Re: Hive Metastore Bottleneck

Posted by Gautam <ga...@gmail.com>.
Mich,
     Thanks for clarifying. My words were probably misleading :-)

Udit,
    Fallback (or HA) is different from load balancing. Having load issues
need not mean it is unreachable, so your second service.  You want equal
load on both metastore services so a simple Round Robin load balancer
should do. We use http://www.haproxy.org/ for this. This LB picks one of N
metastore services which all look at the same DB.

That being said, I suggested this without really understanding if it will
actually help you. We use multiple instances coz the number of queries
being serviced at any time are higher than what a single instance could
handle. You need to first find out what's causing the load on your
metastore. It could be that a single service isn't your problem but
something else like :

-  How are you querying the metastore? Do your INSERT queries create large
# partitions in production? The inserts could be locking up the mysql
tables for too long hence making them unavailable to others sporadically.
Use any standard mysql perf monitoring to check this or just speak to your
DB admin :-) We use Vividcortex for this which is a paid service.
-  Number of partitons picked in your SELECT queries. Hive metastore
doesn't like it when a hive table has too many partitions (under 30k is
recommended I think?)
- Metastore service is JAVA so it can have the usual JVM latencies. What do
your GC pauses look like? Turn on gc logging or use a jvm profiler to
inspect. Solution could be picking better JVM tuning params.


.. there could be other reasons but these should give you a start.

-Gautam.


On Wed, Mar 30, 2016 at 3:33 PM, Udit Mehta <um...@groupon.com> wrote:

> But dont the clients always pick the first URI for multiple instances
> mentioned in "*hive.metastore.uris" *config and fallback to the others
> only if the first is unreachable?

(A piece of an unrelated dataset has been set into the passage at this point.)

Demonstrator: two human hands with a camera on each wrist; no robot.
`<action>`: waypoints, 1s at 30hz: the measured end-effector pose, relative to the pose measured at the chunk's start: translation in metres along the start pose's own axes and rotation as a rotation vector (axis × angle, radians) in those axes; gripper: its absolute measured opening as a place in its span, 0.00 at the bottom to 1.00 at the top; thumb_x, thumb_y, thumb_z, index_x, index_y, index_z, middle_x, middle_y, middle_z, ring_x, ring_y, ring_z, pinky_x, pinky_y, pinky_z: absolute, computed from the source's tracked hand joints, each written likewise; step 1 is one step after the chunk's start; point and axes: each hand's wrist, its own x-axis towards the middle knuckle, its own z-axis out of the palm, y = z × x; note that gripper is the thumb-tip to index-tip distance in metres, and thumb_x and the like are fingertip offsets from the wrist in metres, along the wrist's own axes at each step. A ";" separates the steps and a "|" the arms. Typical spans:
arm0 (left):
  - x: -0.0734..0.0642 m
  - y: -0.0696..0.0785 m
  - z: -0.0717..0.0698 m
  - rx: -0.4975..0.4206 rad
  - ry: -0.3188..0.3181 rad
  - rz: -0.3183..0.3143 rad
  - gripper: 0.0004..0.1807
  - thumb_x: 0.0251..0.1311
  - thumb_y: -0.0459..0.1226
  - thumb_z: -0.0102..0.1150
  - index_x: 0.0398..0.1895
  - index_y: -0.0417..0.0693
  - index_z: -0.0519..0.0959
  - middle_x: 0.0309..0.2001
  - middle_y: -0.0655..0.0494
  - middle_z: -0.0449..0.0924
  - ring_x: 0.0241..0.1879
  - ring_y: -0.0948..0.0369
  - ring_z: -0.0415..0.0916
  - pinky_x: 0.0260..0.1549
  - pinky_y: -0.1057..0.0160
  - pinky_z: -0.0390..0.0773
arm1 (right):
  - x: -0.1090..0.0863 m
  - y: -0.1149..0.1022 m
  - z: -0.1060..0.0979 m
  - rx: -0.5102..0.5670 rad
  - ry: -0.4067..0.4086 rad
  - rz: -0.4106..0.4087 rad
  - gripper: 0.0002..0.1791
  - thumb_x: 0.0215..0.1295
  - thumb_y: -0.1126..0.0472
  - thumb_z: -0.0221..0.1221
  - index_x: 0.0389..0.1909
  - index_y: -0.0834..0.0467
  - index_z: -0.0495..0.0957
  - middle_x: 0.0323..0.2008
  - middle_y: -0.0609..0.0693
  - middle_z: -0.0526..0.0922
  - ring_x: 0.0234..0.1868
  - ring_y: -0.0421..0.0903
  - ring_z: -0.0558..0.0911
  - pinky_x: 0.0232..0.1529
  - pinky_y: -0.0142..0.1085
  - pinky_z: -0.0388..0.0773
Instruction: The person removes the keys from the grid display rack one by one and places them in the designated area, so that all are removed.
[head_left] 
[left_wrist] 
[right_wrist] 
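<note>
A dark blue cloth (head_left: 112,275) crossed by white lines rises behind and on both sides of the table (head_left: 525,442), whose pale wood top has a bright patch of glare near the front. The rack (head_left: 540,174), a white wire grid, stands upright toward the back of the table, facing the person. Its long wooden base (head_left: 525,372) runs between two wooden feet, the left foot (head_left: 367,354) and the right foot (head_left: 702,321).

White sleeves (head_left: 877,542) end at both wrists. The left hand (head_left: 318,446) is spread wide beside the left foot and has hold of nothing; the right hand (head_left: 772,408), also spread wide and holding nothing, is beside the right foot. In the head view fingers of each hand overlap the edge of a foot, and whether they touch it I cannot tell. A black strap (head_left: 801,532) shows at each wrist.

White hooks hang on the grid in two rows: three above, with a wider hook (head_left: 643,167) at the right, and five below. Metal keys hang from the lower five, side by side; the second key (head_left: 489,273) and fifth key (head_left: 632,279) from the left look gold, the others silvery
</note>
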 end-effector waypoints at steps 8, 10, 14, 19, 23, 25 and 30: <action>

This way, we would still have a
> bottleneck, right?
> Can you give a little more information on your setup and how you enable
> load balancing?
> I think  i am missing something here.
>
> Thanks,
> Udit
>
> On Wed, Mar 30, 2016 at 3:20 PM, Gautam <ga...@gmail.com> wrote:
>
>> The metastore service is a java process that is a thrift server .. so you
>> can point multiple such hive metastore instances with
>> "javax.jdo.option.ConnectionURL" poitning to the same mysql db.
>>
>> On Wed, Mar 30, 2016 at 3:11 PM, Mich Talebzadeh <
>> mich.talebzadeh@gmail.com> wrote:
>>
>>>
>>>
>>> Can you clarify this please
>>>
>>> "Have you tried putting multiple metastores behind a load balancer"
>>>
>>> Are you implying that metastore and backend DB are different entities
>>> here.
>>>
>>> As far as I know $HIVE_HOME/bin/hive --service metastore & starts Hive
>>> threads to the backend database/metastore and Hive server2 acts a gateway
>>> for remote access to Hive metastore through beeline or other clients
>>>
>>> There is only one metastore here namely MySQL/Oracle or others.
>>>
>>> Thanks
>>>
>>>
>>> Dr Mich Talebzadeh
>>>
>>>
>>>
>>> LinkedIn * https://www.linkedin.com/profile/view?id=AAEAAAAWh2gBxianrbJd6zP6AcPCCdOABUrV8Pw
>>> <https://www.linkedin.com/profile/view?id=AAEAAAAWh2gBxianrbJd6zP6AcPCCdOABUrV8Pw>*
>>>
>>>
>>>
>>> http://talebzadehmich.wordpress.com
>>>
>>>
>>>
>>> On 30 March 2016 at 22:53, Gautam <ga...@gmail.com> wrote:
>>>
>>>> Can you elaborate on where you see the bottleneck?   A general overview
>>>> of your access path would be useful. For instance if you'r accessing Hive
>>>> metastore via HiveServer2 or from webhcat using embedded cli or something
>>>> else.
>>>>
>>>> Have you tried putting multiple metastores behind a load balancer? It's
>>>> just a thrift service over mysql so can have multiple instances pointing to
>>>> same backend db.
>>>>
>>>> On Wed, Mar 30, 2016 at 2:28 PM, Udit Mehta <um...@groupon.com> wrote:
>>>>
>>>>> Hi all,
>>>>>
>>>>> We are currently running Hive in production and staging with the
>>>>> metastore connecting to a MySql database in the backend. The traffic in
>>>>> production accessing the metastore is more than staging which is expected.
>>>>> We have had a sudden increase in traffic which has led to the metastore
>>>>> operation taking a lot longer than before. The same query on staging takes
>>>>> a lot less due to the lesser traffic on the staging cluster.
>>>>>
>>>>> We tried increasing the heap space for the metastore process as well
>>>>> as bumped up the memory for the mysql database. Both these changes did not
>>>>> seem to help much and we still see delays. Is there any other config we can
>>>>> increase to counter this increased traffic? I am looking at config for max
>>>>> threads as well but im not sure if this is the right path ahead.
>>>>>
>>>>> Im wondering if the metastore is a bottleneck here or im missing
>>>>> something.
>>>>>
>>>>> Looking forward to your reply,
>>>>> Udit
>>>>>
>>>>
>>>>
>>>>
>>>> --
>>>> "If you really want something in this life, you have to work for it.
>>>> Now, quiet! They're about to announce the lottery numbers..."
>>>>
>>>
>>>
>>
>>
>> --
>> "If you really want something in this life, you have to work for it. Now,
>> quiet! They're about to announce the lottery numbers..."
>>
>
>


-- 
"If you really want something in this life, you have to work for it. Now,
quiet! They're about to announce the lottery numbers..."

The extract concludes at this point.